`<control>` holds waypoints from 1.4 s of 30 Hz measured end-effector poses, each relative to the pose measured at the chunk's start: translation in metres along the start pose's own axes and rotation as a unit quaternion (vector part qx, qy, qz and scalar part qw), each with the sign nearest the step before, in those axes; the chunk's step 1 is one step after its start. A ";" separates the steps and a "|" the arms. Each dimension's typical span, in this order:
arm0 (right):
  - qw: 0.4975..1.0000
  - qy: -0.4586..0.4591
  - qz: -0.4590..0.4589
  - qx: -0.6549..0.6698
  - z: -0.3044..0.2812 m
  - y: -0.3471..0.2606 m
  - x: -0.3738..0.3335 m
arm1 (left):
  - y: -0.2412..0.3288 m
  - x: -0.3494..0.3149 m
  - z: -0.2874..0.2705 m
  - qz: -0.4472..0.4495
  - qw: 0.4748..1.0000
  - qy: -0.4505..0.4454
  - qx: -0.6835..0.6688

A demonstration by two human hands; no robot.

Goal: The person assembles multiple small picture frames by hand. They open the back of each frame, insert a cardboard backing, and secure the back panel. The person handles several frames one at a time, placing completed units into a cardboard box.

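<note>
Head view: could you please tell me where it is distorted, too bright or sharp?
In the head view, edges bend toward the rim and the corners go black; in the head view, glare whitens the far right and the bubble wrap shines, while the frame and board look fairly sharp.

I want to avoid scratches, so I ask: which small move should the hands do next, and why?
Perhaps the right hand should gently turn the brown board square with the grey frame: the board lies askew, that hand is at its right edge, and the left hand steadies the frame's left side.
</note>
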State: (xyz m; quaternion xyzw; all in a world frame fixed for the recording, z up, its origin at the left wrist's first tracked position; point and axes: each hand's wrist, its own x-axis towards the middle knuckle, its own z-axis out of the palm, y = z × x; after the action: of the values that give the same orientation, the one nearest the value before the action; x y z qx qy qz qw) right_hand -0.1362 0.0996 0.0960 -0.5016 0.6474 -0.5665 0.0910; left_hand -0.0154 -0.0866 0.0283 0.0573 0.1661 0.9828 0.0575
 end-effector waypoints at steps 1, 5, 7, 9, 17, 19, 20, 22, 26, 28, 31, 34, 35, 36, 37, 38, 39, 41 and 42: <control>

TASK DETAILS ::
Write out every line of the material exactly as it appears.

WRITTEN SOLUTION ::
`<control>` holds waypoints from 1.4 s of 30 Hz measured end-effector poses, each relative to the pose measured at the chunk's start: translation in metres along the start pose's own axes and rotation as a unit quaternion (vector part qx, qy, qz and scalar part qw), each with the sign nearest the step before, in those axes; the chunk's step 1 is one step after its start. A ";" separates the steps and a "|" the arms. Each dimension's typical span, in this order:
arm0 (right):
  - qw: 0.4975..1.0000
  - qy: -0.4586..0.4591
  - qz: -0.4590..0.4589
  - qx: -0.6549..0.6698
  - z: -0.3044..0.2812 m
  - y: -0.3471..0.2606 m
  - x: -0.3738..0.3335 m
arm1 (left):
  - y: -0.2412..0.3288 m
  - x: -0.3494..0.3149 m
  - z: -0.2874..0.2705 m
  - qz: -0.4472..0.4495
  - qw: 0.4748..1.0000
  - qy: -0.4505..0.4454
  - qx: -0.6835..0.6688

A demonstration by two human hands; no robot.

Goal: The person assembles multiple small picture frames by hand. They open the back of each frame, insert a cardboard backing, and secure the back panel. The person handles several frames one at a time, placing completed units into a cardboard box.

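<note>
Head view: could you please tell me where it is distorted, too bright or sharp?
In the head view, edges bend toward the rim and the corners go black; in the head view, glare whitens the far right and the bubble wrap shines, while the frame and board look fairly sharp.

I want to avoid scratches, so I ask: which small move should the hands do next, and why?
Perhaps the right hand should gently turn the brown board square with the grey frame: the board lies askew, that hand is at its right edge, and the left hand steadies the frame's left side.
</note>
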State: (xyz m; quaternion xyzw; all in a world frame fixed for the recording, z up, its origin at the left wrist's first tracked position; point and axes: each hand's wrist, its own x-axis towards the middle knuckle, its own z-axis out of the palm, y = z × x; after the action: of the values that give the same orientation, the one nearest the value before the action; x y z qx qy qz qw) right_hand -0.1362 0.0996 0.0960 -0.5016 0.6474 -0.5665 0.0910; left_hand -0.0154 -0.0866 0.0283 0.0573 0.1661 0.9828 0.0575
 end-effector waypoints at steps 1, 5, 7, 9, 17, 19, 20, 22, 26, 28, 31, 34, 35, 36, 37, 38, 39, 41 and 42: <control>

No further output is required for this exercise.